I have encountered the verb "jön" in an alternative form "jő" and I was wondering where the "n" came from, since the second form is archaic and therefore older. I suppose in the "jő" form, it would be analogous to "lő", but the conjugation patterns are different - was there something in the past that set these verbs apart that resulted in different conjugations?


----------



## francisgranada

It is a quite difficult question ... I try to say some remarks rather than to give an exact answer:

1. There exists also an older infinitive _*jő*ni_, so *jő *seems to be a regular form (3rd pers.sg.) of this, while *jön *is spontaneousely considered the 3rd pers.sg. of_ *jön*ni

_2. Etymologically, the "original" Hungarian stem was probably _*jöv. _This explains the words/forms like  _*jöv*ő, *jöv*és, *jöv*etel, *jöv*ök _... But due to later phonetical changes in Hungarian_, _the form _*jövni_ became "unusual" (or "unprounceable") so it split into two forms, _jőni _and _jönni _(once probably different dialectal variants) and further on, the form *jön* replaced the older *jő* as a certain kind of hypercorrection (_jönni _> _jön).

_3. The different evolution of _lőni _and _jőni _could be explained by different Proto-Hungarian (Prae-Hungarian) stems for the two verbs that, as consenquence of the phonetical shifts in Hungarian, partially coincide, but not in all the cases.
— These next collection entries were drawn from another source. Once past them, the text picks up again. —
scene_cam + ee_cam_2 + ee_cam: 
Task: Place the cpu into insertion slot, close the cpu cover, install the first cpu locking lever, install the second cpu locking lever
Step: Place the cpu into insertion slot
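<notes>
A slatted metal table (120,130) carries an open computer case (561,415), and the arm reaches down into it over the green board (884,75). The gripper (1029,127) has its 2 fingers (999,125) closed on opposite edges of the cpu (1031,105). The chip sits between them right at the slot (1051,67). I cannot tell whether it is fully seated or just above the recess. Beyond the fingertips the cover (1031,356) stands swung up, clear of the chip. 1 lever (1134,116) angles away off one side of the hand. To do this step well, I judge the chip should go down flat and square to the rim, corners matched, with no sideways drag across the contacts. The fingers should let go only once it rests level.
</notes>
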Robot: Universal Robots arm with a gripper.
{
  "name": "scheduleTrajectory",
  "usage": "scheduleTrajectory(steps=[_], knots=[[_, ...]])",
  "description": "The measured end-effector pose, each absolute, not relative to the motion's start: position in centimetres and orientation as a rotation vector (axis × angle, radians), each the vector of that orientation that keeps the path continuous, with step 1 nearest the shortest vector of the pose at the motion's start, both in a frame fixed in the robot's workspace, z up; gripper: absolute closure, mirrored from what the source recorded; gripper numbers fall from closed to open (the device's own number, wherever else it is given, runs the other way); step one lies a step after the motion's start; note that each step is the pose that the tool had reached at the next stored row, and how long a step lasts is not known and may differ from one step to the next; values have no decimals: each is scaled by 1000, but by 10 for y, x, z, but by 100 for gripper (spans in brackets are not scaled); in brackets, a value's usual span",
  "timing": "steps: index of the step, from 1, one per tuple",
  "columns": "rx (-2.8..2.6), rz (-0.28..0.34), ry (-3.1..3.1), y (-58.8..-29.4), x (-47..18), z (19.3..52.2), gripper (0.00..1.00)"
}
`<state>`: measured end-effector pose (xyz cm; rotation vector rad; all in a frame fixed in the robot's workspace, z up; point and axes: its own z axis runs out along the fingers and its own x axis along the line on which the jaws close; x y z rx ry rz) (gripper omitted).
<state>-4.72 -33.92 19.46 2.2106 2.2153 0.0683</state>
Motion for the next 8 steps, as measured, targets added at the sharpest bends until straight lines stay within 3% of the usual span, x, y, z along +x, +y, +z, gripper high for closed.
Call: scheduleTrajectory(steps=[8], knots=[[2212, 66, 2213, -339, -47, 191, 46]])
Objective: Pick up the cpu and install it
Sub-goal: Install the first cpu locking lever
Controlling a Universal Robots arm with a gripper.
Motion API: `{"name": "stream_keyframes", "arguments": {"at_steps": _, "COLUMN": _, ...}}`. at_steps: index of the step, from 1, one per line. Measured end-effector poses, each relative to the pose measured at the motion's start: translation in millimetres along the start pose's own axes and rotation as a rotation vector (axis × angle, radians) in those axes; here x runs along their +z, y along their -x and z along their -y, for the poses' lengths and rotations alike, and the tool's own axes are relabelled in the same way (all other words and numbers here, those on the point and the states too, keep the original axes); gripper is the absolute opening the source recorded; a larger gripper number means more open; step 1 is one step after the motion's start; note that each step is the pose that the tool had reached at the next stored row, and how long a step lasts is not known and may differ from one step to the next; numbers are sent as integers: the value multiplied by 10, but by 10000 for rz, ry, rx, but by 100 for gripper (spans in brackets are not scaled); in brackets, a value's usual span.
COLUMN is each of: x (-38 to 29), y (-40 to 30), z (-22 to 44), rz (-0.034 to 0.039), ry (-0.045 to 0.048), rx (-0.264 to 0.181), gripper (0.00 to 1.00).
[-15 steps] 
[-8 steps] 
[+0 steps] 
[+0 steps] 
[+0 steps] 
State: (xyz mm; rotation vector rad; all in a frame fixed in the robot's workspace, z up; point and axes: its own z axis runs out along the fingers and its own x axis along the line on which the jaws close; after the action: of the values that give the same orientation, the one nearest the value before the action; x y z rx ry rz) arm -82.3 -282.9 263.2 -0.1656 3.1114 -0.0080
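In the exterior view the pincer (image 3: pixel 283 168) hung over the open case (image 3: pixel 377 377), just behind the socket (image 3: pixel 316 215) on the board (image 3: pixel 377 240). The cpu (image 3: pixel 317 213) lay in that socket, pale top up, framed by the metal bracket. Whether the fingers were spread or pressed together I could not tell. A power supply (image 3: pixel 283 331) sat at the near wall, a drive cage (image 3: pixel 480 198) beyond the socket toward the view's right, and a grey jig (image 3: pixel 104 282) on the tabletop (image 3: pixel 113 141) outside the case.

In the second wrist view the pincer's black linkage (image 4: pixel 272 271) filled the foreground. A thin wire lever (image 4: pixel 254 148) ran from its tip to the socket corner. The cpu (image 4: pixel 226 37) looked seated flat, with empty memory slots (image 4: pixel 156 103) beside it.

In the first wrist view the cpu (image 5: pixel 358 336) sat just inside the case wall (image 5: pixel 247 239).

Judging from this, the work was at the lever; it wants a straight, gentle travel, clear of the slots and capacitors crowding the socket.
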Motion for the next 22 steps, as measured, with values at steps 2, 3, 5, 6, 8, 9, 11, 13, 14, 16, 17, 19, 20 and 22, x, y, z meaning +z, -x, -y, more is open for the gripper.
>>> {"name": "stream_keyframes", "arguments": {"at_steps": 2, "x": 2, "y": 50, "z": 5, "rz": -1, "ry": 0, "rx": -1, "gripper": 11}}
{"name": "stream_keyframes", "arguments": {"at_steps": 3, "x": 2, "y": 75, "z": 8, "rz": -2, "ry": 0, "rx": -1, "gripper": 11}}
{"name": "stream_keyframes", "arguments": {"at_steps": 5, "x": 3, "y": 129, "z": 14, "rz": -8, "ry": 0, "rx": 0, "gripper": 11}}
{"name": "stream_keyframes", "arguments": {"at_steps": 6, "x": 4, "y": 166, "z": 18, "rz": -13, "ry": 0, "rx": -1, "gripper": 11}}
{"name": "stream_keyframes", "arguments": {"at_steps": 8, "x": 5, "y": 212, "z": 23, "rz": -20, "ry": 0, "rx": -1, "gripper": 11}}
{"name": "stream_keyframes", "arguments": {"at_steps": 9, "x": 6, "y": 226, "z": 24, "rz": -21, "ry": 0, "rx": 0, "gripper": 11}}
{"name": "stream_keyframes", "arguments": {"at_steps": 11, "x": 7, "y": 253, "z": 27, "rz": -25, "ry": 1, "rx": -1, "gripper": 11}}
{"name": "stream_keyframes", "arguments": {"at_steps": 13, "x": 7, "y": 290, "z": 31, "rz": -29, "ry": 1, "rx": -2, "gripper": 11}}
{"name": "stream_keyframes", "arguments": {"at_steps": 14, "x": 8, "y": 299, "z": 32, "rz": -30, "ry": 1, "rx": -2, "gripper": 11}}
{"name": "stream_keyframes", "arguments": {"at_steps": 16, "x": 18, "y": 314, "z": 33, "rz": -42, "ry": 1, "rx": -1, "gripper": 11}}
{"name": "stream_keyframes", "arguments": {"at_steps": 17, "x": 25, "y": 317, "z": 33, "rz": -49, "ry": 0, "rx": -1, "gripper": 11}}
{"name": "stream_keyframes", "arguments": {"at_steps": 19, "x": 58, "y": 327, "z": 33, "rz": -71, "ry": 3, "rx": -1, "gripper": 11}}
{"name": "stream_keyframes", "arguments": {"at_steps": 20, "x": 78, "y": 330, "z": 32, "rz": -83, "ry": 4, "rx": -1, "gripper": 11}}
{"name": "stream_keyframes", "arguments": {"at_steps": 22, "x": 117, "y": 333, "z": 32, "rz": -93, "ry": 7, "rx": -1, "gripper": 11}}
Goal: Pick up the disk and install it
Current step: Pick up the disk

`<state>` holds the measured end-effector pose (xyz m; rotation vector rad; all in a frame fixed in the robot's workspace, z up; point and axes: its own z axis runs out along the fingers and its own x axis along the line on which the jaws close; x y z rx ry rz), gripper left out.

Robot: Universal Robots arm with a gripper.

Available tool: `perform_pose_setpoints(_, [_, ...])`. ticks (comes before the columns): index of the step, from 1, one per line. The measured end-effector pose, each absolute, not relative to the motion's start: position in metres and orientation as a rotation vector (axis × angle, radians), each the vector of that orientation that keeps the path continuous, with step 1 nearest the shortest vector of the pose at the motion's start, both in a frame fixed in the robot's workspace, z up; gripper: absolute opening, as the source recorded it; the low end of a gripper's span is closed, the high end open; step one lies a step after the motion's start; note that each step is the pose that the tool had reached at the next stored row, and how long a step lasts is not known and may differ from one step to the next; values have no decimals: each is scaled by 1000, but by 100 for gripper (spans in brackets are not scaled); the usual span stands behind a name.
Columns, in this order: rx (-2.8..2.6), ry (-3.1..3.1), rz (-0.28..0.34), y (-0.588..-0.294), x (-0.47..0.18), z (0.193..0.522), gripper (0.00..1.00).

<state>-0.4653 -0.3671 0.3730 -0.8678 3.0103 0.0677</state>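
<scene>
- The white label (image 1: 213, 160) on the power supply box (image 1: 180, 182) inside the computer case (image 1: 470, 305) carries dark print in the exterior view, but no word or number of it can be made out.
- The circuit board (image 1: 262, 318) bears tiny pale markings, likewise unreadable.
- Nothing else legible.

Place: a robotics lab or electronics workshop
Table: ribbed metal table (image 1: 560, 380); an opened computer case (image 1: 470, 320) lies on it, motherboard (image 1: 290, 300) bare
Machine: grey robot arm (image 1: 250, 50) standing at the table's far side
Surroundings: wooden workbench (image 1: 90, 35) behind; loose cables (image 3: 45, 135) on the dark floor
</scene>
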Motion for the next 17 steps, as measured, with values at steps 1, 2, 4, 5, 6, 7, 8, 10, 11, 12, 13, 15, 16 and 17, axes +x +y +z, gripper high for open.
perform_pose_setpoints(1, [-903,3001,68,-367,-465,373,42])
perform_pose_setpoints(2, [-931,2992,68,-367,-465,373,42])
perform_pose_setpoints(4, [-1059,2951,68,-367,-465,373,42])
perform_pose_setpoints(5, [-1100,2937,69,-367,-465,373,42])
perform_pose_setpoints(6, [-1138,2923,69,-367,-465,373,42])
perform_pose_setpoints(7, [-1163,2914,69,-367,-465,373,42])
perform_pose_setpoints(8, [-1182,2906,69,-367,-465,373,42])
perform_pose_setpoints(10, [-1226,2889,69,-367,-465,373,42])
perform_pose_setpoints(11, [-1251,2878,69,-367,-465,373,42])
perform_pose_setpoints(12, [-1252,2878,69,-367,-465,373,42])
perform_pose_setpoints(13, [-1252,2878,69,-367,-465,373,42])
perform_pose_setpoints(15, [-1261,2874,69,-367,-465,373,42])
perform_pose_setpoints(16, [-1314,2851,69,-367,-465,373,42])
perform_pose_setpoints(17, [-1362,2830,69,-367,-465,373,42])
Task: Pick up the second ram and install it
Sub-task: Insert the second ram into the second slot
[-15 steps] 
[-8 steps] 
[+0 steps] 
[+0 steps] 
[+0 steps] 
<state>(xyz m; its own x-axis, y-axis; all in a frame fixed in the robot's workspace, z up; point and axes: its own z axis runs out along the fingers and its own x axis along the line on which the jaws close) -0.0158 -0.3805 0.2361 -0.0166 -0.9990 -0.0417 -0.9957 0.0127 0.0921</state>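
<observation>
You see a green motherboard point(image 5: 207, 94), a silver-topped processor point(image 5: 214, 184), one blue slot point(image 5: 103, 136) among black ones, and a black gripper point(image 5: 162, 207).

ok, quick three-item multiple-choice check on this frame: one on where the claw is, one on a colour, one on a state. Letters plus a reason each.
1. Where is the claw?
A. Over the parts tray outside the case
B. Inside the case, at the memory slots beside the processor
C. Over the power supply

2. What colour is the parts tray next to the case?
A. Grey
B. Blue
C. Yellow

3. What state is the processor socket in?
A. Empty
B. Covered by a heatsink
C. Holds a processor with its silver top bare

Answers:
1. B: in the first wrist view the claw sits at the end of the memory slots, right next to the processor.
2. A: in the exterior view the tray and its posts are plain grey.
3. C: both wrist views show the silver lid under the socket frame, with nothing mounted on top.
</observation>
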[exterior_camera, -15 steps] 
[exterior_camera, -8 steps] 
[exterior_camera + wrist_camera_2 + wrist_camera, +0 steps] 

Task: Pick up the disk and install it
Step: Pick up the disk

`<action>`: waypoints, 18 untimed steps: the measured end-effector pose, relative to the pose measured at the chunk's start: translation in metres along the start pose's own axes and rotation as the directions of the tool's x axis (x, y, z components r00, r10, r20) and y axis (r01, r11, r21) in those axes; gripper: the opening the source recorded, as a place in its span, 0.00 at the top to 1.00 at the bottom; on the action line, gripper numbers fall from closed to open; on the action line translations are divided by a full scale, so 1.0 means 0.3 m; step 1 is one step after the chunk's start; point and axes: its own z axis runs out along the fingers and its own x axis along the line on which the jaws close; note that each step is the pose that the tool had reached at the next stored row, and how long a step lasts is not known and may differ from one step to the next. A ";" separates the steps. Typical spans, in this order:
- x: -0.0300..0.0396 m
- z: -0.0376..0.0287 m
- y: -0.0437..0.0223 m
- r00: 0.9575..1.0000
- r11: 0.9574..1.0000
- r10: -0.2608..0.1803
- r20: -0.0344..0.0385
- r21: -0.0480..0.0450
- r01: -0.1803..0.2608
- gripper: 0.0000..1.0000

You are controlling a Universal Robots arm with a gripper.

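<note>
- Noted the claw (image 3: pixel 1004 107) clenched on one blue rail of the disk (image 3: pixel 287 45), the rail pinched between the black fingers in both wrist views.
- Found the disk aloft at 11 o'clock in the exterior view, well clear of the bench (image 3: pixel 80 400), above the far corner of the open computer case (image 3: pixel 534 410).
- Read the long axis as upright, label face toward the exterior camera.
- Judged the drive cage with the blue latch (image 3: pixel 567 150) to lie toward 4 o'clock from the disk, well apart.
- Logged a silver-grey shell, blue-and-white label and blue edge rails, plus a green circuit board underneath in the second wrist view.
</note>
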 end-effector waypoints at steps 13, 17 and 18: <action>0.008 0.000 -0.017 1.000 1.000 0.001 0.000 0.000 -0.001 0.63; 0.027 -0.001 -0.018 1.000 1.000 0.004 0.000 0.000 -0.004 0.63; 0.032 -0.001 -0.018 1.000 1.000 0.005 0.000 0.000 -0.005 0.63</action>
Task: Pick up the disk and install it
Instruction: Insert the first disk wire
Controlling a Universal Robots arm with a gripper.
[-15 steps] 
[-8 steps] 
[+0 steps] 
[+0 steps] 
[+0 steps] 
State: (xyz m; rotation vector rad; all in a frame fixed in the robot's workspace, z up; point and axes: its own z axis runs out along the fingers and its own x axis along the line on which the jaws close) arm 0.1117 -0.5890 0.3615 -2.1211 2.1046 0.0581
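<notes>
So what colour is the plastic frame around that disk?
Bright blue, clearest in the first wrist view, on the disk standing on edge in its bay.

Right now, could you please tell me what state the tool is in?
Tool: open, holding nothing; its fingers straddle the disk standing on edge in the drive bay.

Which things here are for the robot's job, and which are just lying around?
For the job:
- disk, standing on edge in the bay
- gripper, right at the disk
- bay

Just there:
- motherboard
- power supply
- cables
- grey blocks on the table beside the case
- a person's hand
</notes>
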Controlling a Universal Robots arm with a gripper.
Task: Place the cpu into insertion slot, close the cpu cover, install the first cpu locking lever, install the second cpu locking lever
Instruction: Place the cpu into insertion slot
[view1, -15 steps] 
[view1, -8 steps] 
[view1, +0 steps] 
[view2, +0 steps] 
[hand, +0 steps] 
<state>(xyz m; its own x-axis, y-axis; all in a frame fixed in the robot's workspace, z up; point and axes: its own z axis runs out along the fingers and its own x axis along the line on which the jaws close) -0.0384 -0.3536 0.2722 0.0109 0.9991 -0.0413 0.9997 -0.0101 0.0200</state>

Examples from some other Finno-Ugric languages: *_lii-, *lüö-_ but _*juv-, *jod-. _


----------



## Olivier0

Another explanation I read (Sauvageot perhaps): this_ -n_ in _jön_ is an old verbal mark of singular 3rd person, like in _vagyon_ (-> _van_) and _nincsen_ (=_nincs_), and the pattern _jő_-C/_jöv_-V (before consonant/vowel, like _lő_-C/_löv_-V) changed to the pattern_ jö_-CC/_jöv_-V (like CC-_al_/V-_val_ "with") of the present tense forms: _jöv-ök, jö-ssz, jön, jöv-ünk, jö-ttök, jö-nnek_/_jön-nek_, instead of _j__ő__-sz, __j__ő, __j__ő__-tök, __j__ő__-nek_.


----------



## francisgranada

Yes, I've been thinking also about this possibility. But:

1. _jő_ seems to be older, and this -n (3.pers.) is no more active for a very long time (and it's proper appearence/function in some verbs is not very clear, at least to me ).
2. In such case I should expect _j*ő*n _and not_ j*ö*n. _See e.g._ t*ő*n _and _l*ő*n _(arch. past tenses from _tenni _and _lenni_, 3rd pers.sg.)
4. The presence of a final "v" and it's further evolution (jöv > jöu > jöü > jő) is quite typical in Hungarian. See e.g. lov > lou> ló, jav > jau > jó etc ...


----------



## 123xyz

Thank you for your answers
The hypercorrection theory and the third person -n suffix seem plausible, as well as the way the postvocalic "v" developed in Hungarian leading to the two different forms of jön (and the convergence with lő in many forms). As for francisgranada's point 2, are the archaic past forms ending in -n such because of a third person -n suffix? I thought they were just a root form. I haven't found the full conjugation of these verbs in that archaic tense so I couldn't compare - are the other forms without an "n"? Also, is the -n in the indefinite subjunctive third person suffix (for example, adjon) the same third person suffix?


----------



## francisgranada

123xyz said:


> ... are the archaic past forms ending in -n such because of a third person -n suffix? I thought they were just a root form. I haven't found the full conjugation of these verbs in that archaic tense so I couldn't compare - are the other forms without an "n"? Also, is the -n in the indefinite subjunctive third person suffix (for example, adjon) the same third person suffix?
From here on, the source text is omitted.